Figure 6 shows statistics for the background cross-wind velocities for the 137 vertical levels (vertical axis) at the time of each explosion over the 18 years (horizontal axis). The vertical lines show the change of year and again the exact times are not shown in the axis. Note that the vertical levels do not have uniform resolution. Figure 6a displays the sample mean over the ten ensemble members. We scale the colours to cover m·s−1. In general, the mean cross-wind speed is characterised by a strong positive jet in the lower levels (around z=10 km), and a strong negative cross-wind in the upper levels (around z=60 km). However, the cross-wind shows a significant variation in
time.

Figure 6b shows the cross-wind sample standard deviation over the ten ensemble members. Lower levels have smaller standard deviations than higher levels. For instance, the region above z=50 km has standard deviations of 2 m·s−1 or larger, whereas the standard deviation at levels below 30 km are rarely higher than 0.5 m·s−1. This is expected since the reanalysis data contain information from atmospheric wind observations from these altitudes. The number of observations generally reduces with height (Duruisseau et al., 2017). This plot suggests the observational impact of the infrasound measurements to be higher in the levels above around z=30 km. However, the other factor for this impact involves the coefficients for different vertical levels, which is something we discuss in the next subsection.
Figure 6 displays a time-varying black line at around z=40 km. This represents the estimated maximum altitude to which the infrasound penetrates before being reflected towards ground. Any altitudes above those lines cannot be updated directly from the observations. Therefore, updates above this line are due to vertical covariances in the DA process. The return altitude of the infrasound is estimated by matching the travel time of a modelled infrasound ray through the model atmosphere with the observed infrasound travel time, as explained in Blixt et al. (2019).
4.2 Vertical weights
In the synthetic experiments we prescribed coefficients to compute the weighted cross-wind average. In the current section, we estimate these weights from ray-tracing through wind and temperatures (Blixt et al., 2019) extracted from the ERA-Interim reanalysis atmospheric product (Dee et al., 2011). This is shown in Figure 7 for 14 events in 2016. The lines are coloured according to the corresponding celerity υ as indicated in the label box.

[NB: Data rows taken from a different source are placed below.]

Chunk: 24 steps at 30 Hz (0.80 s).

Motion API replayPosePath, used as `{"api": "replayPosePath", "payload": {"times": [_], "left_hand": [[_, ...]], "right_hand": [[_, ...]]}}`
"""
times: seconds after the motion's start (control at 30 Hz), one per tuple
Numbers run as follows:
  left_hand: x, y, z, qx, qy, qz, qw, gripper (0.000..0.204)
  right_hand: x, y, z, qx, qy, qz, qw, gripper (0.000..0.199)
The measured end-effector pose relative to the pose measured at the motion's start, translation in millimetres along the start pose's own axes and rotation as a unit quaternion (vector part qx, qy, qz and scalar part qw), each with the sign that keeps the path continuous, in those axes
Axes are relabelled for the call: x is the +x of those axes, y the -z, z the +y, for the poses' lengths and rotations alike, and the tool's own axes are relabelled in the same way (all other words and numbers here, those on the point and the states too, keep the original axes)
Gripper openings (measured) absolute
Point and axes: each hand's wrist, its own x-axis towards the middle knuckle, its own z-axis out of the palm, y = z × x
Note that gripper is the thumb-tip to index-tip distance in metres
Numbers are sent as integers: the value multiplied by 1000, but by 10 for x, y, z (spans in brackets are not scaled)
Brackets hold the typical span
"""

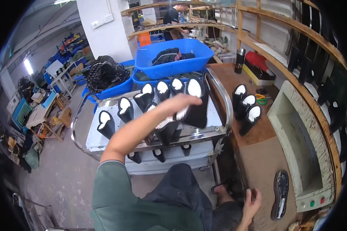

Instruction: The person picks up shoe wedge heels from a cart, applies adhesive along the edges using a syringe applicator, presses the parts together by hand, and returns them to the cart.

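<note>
My left arm reaches across the metal cart (108,133). My left hand (183,103) is closed at a black boot (198,115) with a fluffy white lining; the hand hides part of the boot, and its fingers are only partly visible. More black boots (107,127) with white linings stand upright on the cart, some behind my forearm. Low on the right, beside the bench edge, my right hand (252,202) has loosely bent fingers set apart, with nothing in them. A dark shoe sole (280,194) lies on the bench (258,158) to its right.
Three black boots (250,115) stand on the bench near a machine (297,142) with coloured buttons. Behind the cart are blue tubs (173,69) of dark pieces. Wooden shelves (289,25) run along the right wall. Another person (171,19) stands at the back.
</note>
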Motion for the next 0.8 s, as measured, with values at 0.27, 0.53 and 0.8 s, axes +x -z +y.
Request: {"api": "replayPosePath", "payload": {"times": [0.27, 0.53, 0.8], "left_hand": [[1985, 481, -117, 11, 173, 129, 976, 37], [2876, 469, -632, 79, 220, 154, 960, 38], [2521, 922, -421, 414, 218, 199, 861, 60]], "right_hand": [[402, -394, 330, -266, 120, 91, 952, 22], [478, -348, -35, -364, 177, 108, 908, 32], [469, -359, -74, -373, 160, 96, 909, 32]]}}
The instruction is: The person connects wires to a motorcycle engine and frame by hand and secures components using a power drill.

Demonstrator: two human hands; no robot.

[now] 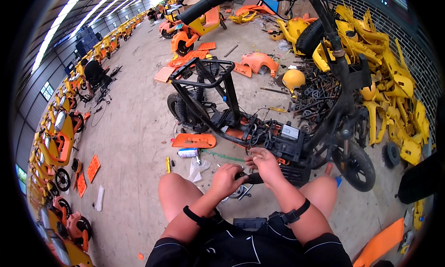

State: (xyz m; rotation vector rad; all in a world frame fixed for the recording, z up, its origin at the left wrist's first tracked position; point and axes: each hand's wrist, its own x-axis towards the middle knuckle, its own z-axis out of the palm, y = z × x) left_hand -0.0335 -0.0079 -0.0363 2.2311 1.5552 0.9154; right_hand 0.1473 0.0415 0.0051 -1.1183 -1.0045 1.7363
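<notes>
In front of my knees, my left hand (226, 180) is closed on one end of a short black piece (254, 178), perhaps a handle; its exact kind I cannot make out. The piece reaches across to just below my right wrist. My right hand (263, 161) is raised beside it, fingers pointing left and slightly apart, with nothing visible in them. Right behind the hands stands a stripped black scooter frame (232, 95) with bare wiring and a box with a pale label (290, 132). Silver tools (245, 192) lie partly hidden under my hands.
A spray can (187, 152), a clear plastic bag (198, 168) and an orange panel (193, 140) lie at left. Yellow body panels (371, 53) are heaped at right beside dark metal parts (315, 97). Scooters (60, 141) line the left side; another person (94, 73) crouches there.
</notes>
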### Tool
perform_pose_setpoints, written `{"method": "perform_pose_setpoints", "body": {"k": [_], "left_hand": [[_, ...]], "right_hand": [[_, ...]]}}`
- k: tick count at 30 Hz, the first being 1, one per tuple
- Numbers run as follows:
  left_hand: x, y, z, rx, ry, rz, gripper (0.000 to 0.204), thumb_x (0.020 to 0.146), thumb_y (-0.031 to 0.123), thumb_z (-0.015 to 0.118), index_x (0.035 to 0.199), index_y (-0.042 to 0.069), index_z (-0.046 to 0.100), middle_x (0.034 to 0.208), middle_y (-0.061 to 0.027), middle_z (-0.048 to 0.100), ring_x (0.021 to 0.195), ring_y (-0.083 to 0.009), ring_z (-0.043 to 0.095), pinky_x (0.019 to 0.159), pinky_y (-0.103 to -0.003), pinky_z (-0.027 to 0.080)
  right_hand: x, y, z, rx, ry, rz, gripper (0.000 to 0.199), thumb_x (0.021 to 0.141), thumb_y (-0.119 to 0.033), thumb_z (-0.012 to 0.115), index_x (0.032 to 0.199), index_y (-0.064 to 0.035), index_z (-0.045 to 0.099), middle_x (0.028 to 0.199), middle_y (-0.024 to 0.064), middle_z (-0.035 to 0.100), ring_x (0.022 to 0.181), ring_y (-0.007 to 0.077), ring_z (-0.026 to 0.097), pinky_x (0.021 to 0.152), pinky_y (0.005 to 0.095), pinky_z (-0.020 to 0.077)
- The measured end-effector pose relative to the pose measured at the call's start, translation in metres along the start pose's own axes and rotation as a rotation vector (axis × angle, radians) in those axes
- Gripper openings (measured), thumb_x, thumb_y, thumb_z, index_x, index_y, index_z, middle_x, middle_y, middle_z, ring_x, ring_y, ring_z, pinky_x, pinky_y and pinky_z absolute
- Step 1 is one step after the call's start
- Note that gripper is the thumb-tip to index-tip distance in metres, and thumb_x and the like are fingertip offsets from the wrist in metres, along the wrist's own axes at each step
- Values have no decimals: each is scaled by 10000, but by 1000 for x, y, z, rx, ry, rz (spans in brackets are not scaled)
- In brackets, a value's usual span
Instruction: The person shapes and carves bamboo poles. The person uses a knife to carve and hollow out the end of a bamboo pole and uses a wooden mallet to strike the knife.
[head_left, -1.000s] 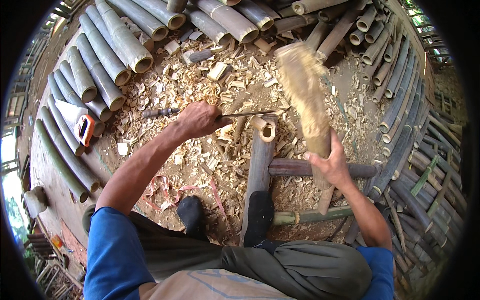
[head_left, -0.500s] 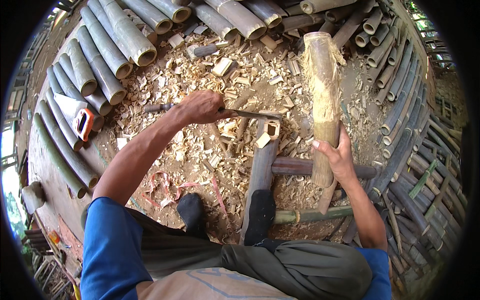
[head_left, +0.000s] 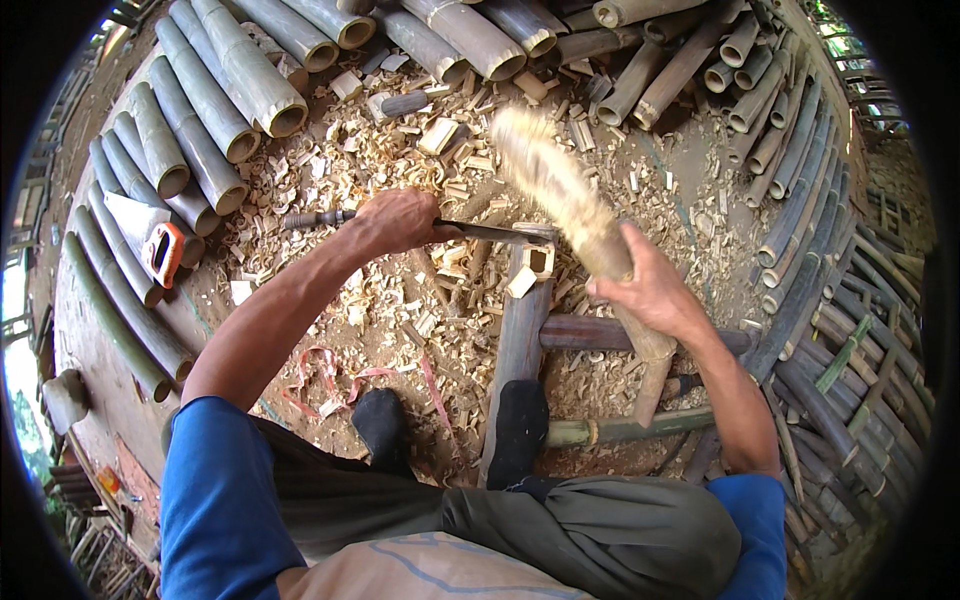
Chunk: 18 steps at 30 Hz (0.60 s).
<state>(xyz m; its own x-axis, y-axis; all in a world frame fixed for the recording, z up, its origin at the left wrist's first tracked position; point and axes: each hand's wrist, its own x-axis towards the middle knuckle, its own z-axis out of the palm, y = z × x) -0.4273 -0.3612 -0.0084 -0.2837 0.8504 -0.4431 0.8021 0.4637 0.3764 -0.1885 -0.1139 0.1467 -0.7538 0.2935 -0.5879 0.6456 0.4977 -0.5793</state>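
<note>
Two bare hands are at work over a dark bamboo pole that lies on the chip-strewn ground, its notched end pointing away from the person. Left hand is closed in a full fist around the middle of a long chisel, whose dark turned handle projects to the left and whose flat blade reaches right to the notched end of the pole, where the tip appears to touch the cut. Right hand is wrapped tightly round the lower part of a pale wooden mallet; the club is tilted up and to the left, its frayed head blurred by motion above the chisel blade, not in contact with it. Both feet in dark socks sit near the pole, the right one pressed on it. A second dark pole crosses under the right hand, touching the first. Light wood chips cover the ground around the notch. Cut bamboo tubes lie stacked along the left and top edges, and a handsaw with an orange grip rests on the left stack, well apart from both hands.
</note>
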Motion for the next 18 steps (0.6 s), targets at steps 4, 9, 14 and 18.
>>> {"method": "perform_pose_setpoints", "body": {"k": [4,9,14,18], "left_hand": [[2,-7,2,-44,-3,28,657,939,711,550,703,114,690,511,29,447,424,-110,351,376,-330,316],[12,-5,3,-26,-34,61,660,936,705,564,676,111,686,502,31,434,424,-104,345,378,-312,313],[12,-24,3,-110,-75,127,595,971,613,616,694,95,711,499,24,468,407,-105,392,379,-315,341],[18,-17,1,-180,-144,86,571,992,585,605,706,103,715,518,31,485,411,-97,405,372,-298,349]], "right_hand": [[3,-18,6,274,322,-216,697,844,-308,755,1333,48,408,1111,256,616,874,295,709,757,412,648],[24,14,34,-104,-7,-25,790,835,-302,789,1419,60,399,1255,301,581,1063,339,666,935,452,595],[23,-35,-19,182,-15,-157,838,844,-314,793,1453,95,388,1300,278,589,1091,353,662,947,451,584],[24,-23,23,292,75,-152,857,814,-384,800,1404,102,416,1232,274,605,1084,340,667,946,466,586]]}}
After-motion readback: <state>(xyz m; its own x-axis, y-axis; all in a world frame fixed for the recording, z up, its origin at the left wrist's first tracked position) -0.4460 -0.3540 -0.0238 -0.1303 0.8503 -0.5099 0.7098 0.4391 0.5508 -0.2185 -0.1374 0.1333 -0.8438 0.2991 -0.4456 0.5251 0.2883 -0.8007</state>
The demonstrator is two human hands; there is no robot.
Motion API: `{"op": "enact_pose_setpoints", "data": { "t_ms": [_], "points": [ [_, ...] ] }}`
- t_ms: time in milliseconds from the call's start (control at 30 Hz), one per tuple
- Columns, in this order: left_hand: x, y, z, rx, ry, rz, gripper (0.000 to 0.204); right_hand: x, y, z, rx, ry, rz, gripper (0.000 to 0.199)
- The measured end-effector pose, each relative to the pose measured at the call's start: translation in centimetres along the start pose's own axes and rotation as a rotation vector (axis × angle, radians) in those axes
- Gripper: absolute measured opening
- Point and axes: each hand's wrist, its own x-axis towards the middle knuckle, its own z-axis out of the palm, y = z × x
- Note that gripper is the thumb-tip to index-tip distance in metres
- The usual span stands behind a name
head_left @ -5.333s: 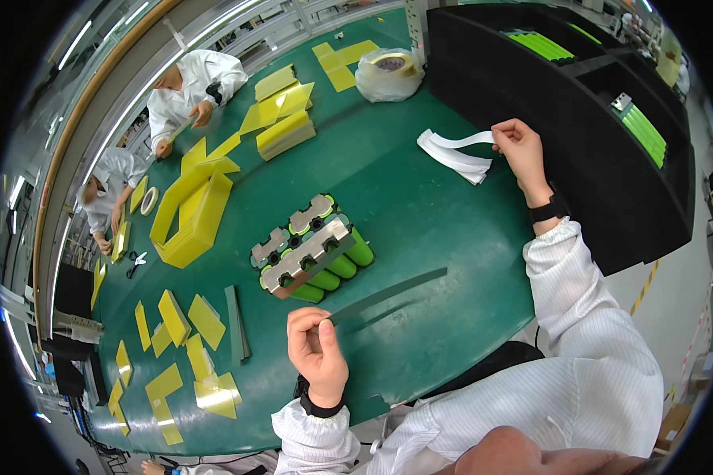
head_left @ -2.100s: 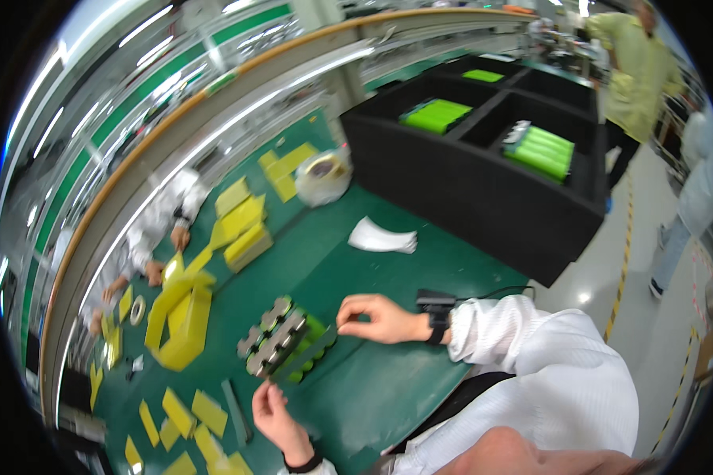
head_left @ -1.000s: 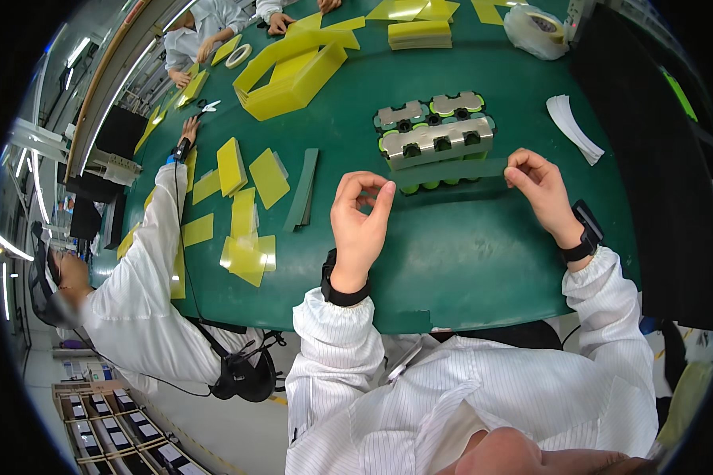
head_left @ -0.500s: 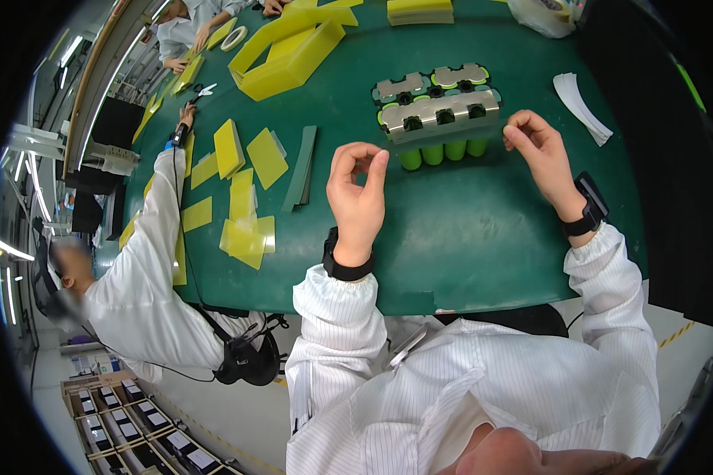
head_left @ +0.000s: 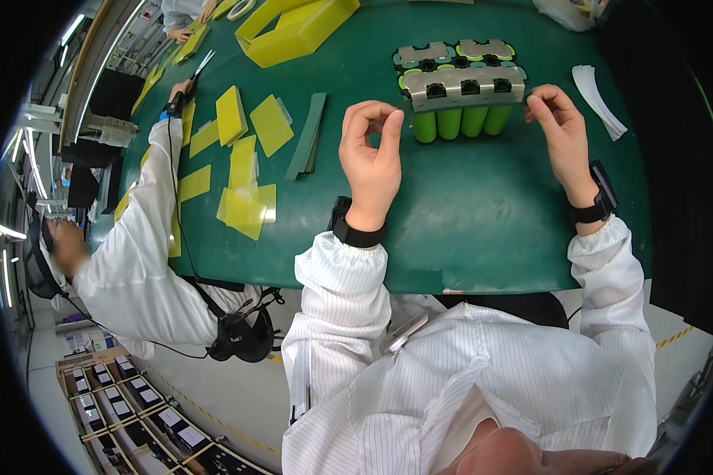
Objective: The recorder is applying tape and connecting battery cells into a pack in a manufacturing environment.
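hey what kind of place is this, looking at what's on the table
Most likely a battery pack assembly line in a factory. A pack of green cylindrical cells sits on a green worktable, stacks of yellow insulating sheets lie about, and a co-worker in a white striped coat sits alongside.

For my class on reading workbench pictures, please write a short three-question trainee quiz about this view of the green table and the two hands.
1. True or false: the left hand lies flat on the green table.
2. Which is nearest the right hand? A the battery pack; B the yellow sheets; C the grey strip.
3. What colour are the cells under the pack's metal plates?

Key: 1 false, its thumb and forefinger are pinched together, raised. 2 A. 3 green.
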Motion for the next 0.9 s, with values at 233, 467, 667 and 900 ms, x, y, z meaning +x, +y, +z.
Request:
{"op": "enact_pose_setpoints", "data": {
  "t_ms": [233,467,667,900],
  "points": [
    [0.06,-0.2,-0.03,-0.024,-0.003,-0.021,0.009,0.13,0.15,-0.03,-0.005,0.019,-0.029,0.013],
    [0.15,-0.3,0.09,-0.024,-0.004,-0.016,0.01,0.15,0.44,-0.01,0.045,0.023,-0.047,0.01],
    [-0.11,0.07,0.25,-0.057,0.003,-0.028,0.01,0.17,0.49,-0.04,0.107,-0.002,-0.041,0.01],
    [-0.12,0.58,0.65,-0.067,0.008,-0.059,0.01,0.17,0.62,-0.41,0.114,-0.003,-0.041,0.014]
  ]
}}
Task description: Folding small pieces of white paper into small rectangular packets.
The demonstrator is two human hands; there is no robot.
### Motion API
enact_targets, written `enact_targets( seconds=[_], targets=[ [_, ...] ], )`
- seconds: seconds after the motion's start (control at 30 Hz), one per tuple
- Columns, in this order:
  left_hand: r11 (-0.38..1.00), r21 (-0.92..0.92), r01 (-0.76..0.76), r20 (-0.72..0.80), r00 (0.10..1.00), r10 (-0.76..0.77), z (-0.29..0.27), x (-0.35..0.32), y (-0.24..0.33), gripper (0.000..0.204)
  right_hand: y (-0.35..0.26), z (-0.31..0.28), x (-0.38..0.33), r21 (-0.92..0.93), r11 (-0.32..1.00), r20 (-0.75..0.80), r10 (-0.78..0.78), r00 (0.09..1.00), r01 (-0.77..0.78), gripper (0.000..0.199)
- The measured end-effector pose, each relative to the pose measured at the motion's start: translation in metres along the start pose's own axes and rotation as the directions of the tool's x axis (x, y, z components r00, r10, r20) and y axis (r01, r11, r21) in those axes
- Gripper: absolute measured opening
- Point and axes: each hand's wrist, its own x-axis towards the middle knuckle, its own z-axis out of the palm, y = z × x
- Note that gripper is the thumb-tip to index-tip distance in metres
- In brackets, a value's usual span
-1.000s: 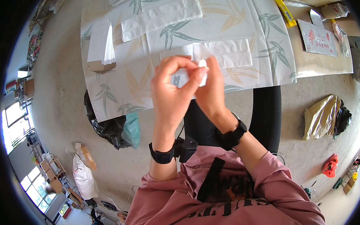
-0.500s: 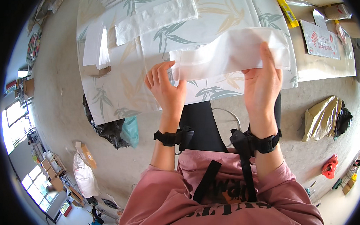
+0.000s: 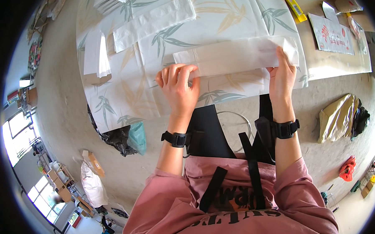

This figure shows un-normalised vertical weights for each explosion. Notice that none of the explosion-generated infrasound waves penetrate higher than 50 km altitude, with the majority reaching only around 40 km. It is clear that the waves spend a significant part of the propagation time within the lowermost 10 km levels and within 30 and 40 km. The celerity υ ranges between υ=274.4 m·s−1 and υ=292.9 m·s−1 for these events.
This process is applied to all 370 explosions, yielding vertical coefficients and maximum vertical penetration values for all the events over 18 years. These profiles are plotted in Figure 8. The horizontal axis corresponds to time, the vertical axis to altitude, and the colours correspond to the un-normalised coefficients.

4.3 The data assimilation



The normalised weights computed using (26) are plotted in Figure 9 for all the events (horizontal axis) and each DA vertical level. There is temporal variability in the weights, especially for the lowermost four levels. Note that the uppermost level (60–72 km) always has zero weights, and in the next level (48–60 km) infrasound waves penetrate for only few events per year. These upper levels can only be affected by observations through the sample covariance between different levels.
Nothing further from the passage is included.